**What you are asked to do:** Transcription task. Write out each entry verbatim and exclude any image.

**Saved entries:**
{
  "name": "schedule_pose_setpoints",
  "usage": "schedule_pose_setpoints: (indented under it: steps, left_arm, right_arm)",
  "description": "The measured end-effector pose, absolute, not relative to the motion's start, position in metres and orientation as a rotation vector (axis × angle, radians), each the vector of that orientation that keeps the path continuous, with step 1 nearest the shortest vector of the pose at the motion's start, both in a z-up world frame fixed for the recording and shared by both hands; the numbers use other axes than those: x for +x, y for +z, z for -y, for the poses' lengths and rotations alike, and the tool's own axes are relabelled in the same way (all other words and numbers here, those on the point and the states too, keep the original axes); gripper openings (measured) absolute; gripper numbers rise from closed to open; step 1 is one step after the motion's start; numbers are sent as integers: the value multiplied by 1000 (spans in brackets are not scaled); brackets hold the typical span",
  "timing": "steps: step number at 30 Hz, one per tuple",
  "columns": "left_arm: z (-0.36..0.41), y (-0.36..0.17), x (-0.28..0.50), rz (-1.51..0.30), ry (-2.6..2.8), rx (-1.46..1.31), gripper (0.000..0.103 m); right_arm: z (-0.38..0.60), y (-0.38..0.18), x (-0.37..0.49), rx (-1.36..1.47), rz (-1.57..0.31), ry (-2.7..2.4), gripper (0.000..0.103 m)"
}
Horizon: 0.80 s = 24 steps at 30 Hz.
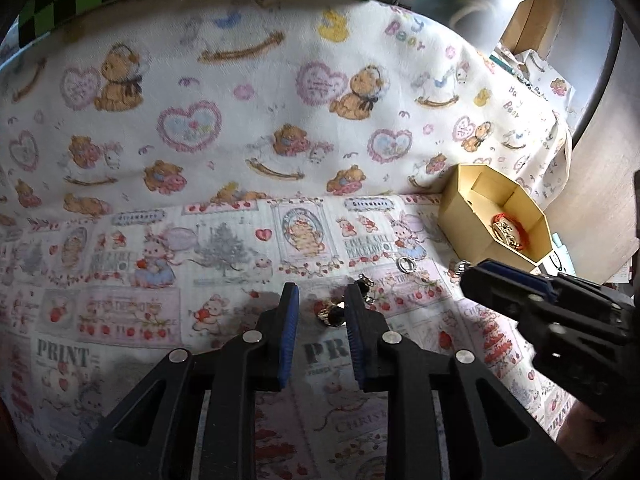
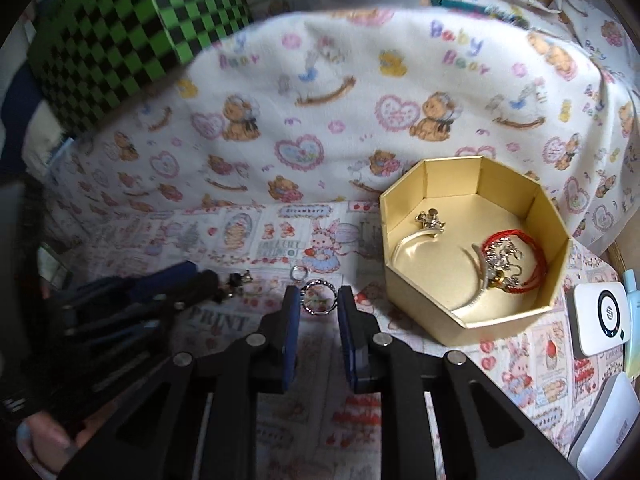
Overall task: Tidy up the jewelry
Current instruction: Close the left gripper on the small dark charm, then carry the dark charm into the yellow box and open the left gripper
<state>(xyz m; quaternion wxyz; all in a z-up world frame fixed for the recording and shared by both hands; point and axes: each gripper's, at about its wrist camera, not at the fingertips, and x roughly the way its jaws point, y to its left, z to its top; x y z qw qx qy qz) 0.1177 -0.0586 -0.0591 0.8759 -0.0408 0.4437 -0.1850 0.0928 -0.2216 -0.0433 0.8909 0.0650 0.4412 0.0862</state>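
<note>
Both hand-held grippers sat open: left hand-held gripper (image 1: 322, 300) straddled a gold-and-black earring (image 1: 331, 313), right hand-held gripper (image 2: 319, 298) a silver ring (image 2: 318, 299). Partway done, I'd say: gold octagonal cardboard box (image 2: 472, 322) already held a red cord bracelet (image 2: 520, 258); small silver ring (image 2: 298, 273) was loose on the counter.

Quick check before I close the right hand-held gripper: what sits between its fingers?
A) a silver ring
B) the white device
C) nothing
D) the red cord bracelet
A: in the right wrist view the silver ring lies on the printed cloth between the open fingers of the right hand-held gripper.
</note>
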Motion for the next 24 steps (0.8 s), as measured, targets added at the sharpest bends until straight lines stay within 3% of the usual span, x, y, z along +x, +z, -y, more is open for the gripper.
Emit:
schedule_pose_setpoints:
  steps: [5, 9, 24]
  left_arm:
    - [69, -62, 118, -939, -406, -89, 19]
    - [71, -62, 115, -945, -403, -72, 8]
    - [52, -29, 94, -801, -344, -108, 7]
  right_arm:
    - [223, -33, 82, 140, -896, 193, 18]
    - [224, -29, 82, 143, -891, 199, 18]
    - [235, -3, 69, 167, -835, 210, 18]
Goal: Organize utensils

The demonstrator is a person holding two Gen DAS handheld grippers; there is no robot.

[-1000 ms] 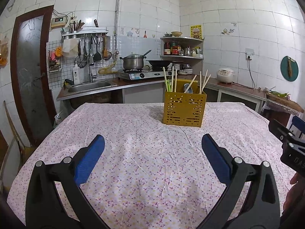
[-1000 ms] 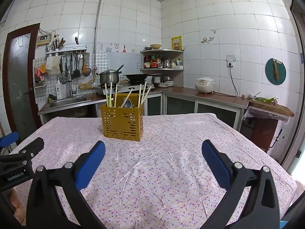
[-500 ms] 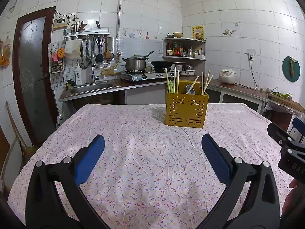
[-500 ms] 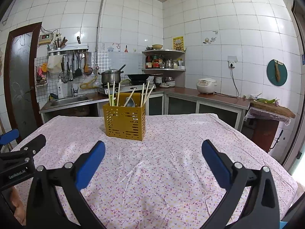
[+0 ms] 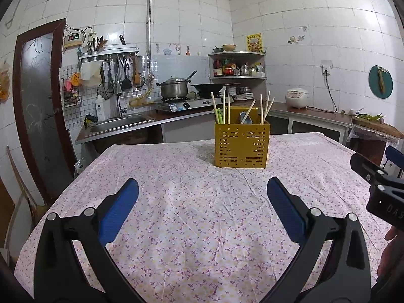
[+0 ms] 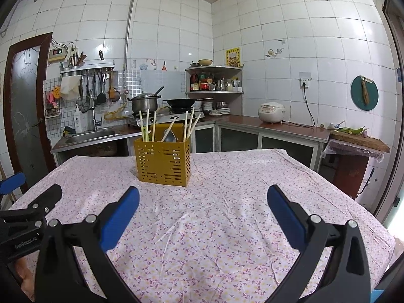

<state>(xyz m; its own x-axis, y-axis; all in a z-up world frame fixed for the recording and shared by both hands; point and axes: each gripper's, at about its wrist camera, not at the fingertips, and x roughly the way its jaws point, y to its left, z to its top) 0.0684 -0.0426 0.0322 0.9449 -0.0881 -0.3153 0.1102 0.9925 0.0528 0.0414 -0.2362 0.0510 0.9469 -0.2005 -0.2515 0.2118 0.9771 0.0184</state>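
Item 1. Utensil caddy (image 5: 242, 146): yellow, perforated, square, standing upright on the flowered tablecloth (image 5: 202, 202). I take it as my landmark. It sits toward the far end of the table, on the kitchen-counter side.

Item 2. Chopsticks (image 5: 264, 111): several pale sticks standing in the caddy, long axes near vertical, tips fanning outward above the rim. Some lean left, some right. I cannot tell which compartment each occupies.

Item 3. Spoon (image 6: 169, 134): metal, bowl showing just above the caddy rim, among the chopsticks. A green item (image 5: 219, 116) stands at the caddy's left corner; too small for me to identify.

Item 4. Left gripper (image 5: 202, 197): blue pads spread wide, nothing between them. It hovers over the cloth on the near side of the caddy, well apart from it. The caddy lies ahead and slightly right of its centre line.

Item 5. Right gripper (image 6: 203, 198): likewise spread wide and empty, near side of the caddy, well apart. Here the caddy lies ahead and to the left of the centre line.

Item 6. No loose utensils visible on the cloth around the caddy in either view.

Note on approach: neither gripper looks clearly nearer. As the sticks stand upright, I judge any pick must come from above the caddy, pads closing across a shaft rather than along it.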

**Answer for this exercise:**
{
  "name": "schedule_pose_setpoints",
  "usage": "schedule_pose_setpoints: (indented under it: steps, left_arm, right_arm)",
  "description": "The measured end-effector pose, absolute, not relative to the motion's start, position in metres and orientation as a rotation vector (axis × angle, radians), each the vector of that orientation that keeps the path continuous, with step 1 nearest the shortest vector of the pose at the motion's start, both in a z-up world frame fixed for the recording and shared by both hands; the numbers use other axes than those: x for +x, y for +z, z for -y, for the poses' lengths and rotations alike, and the tool's own axes are relabelled in the same way (all other words and numbers here, those on the point and the states too, keep the original axes); gripper openings (measured) absolute; gripper numbers rise from closed to open; step 1 is one step after the motion's start; numbers are sent as integers: the value multiplied by 1000 (spans in brackets are not scaled); brackets hold the typical span",
  "timing": "steps: step number at 30 Hz, one per tuple",
  "columns": "left_arm: z (-0.36..0.41), y (-0.36..0.17), x (-0.28..0.50), rz (-1.51..0.30), ry (-2.6..2.8), rx (-1.46..1.31), gripper (0.000..0.103 m); right_arm: z (-0.38..0.60), y (-0.38..0.18), x (-0.37..0.49), rx (-1.36..1.47), rz (-1.57..0.31), ry (-2.7..2.4), gripper (0.000..0.103 m)"
}
Horizon: 0.80 s = 24 steps at 30 Hz.
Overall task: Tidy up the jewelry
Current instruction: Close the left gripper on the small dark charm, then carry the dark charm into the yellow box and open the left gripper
<state>(xyz m; quaternion wxyz; all in a z-up world frame fixed for the recording and shared by both hands; point and axes: each gripper's, at about its wrist camera, not at the fingertips, and x roughly the way its jaws point, y to its left, z to its top; x y z qw qx qy qz) 0.1177 -0.0586 -0.0591 0.8759 -0.0408 0.4437 -0.1850 0.0928 -0.2216 -0.0433 0.8909 0.0650 0.4412 0.0862</state>
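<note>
Both hand-held grippers sat open: left hand-held gripper (image 1: 322, 300) straddled a gold-and-black earring (image 1: 331, 313), right hand-held gripper (image 2: 319, 298) a silver ring (image 2: 318, 299). Partway done, I'd say: gold octagonal cardboard box (image 2: 472, 322) already held a red cord bracelet (image 2: 520, 258); small silver ring (image 2: 298, 273) was loose on the counter.

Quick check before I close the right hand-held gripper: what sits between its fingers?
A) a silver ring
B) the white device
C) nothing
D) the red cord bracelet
A: in the right wrist view the silver ring lies on the printed cloth between the open fingers of the right hand-held gripper.
</note>
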Motion for the next 24 steps (0.8 s), as measured, targets added at the sharpest bends until straight lines stay within 3% of the usual span, x, y, z along +x, +z, -y, more is open for the gripper.
Emit:
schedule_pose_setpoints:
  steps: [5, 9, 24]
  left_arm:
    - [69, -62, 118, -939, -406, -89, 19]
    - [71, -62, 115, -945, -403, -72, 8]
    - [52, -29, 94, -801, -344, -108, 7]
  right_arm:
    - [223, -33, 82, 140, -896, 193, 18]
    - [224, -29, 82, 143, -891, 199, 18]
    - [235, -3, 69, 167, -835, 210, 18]
Goal: Organize utensils

The demonstrator is a person holding two Gen DAS handheld grippers; there is no robot.

[-1000 ms] 
[-1000 ms] 
[-500 ms] 
[-500 ms] 
[+0 ms] 
[+0 ms] 

<state>(xyz m; its own x-axis, y-axis; all in a z-up world frame fixed for the recording and shared by both hands; point and axes: each gripper's, at about its wrist camera, not at the fingertips, and x roughly the way its jaws point, y to its left, z to its top) 0.0684 -0.0426 0.0322 0.9449 -0.0881 -0.3153 0.1102 0.9925 0.0528 0.0414 -0.2362 0.0510 0.9469 -0.2005 -0.2515 0.2118 0.9771 0.0184</state>
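Item 1. Utensil caddy (image 5: 242, 146): yellow, perforated, square, standing upright on the flowered tablecloth (image 5: 202, 202). I take it as my landmark. It sits toward the far end of the table, on the kitchen-counter side.

Item 2. Chopsticks (image 5: 264, 111): several pale sticks standing in the caddy, long axes near vertical, tips fanning outward above the rim. Some lean left, some right. I cannot tell which compartment each occupies.

Item 3. Spoon (image 6: 169, 134): metal, bowl showing just above the caddy rim, among the chopsticks. A green item (image 5: 219, 116) stands at the caddy's left corner; too small for me to identify.

Item 4. Left gripper (image 5: 202, 197): blue pads spread wide, nothing between them. It hovers over the cloth on the near side of the caddy, well apart from it. The caddy lies ahead and slightly right of its centre line.

Item 5. Right gripper (image 6: 203, 198): likewise spread wide and empty, near side of the caddy, well apart. Here the caddy lies ahead and to the left of the centre line.

Item 6. No loose utensils visible on the cloth around the caddy in either view.

Note on approach: neither gripper looks clearly nearer. As the sticks stand upright, I judge any pick must come from above the caddy, pads closing across a shaft rather than along it.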

No further output is expected here.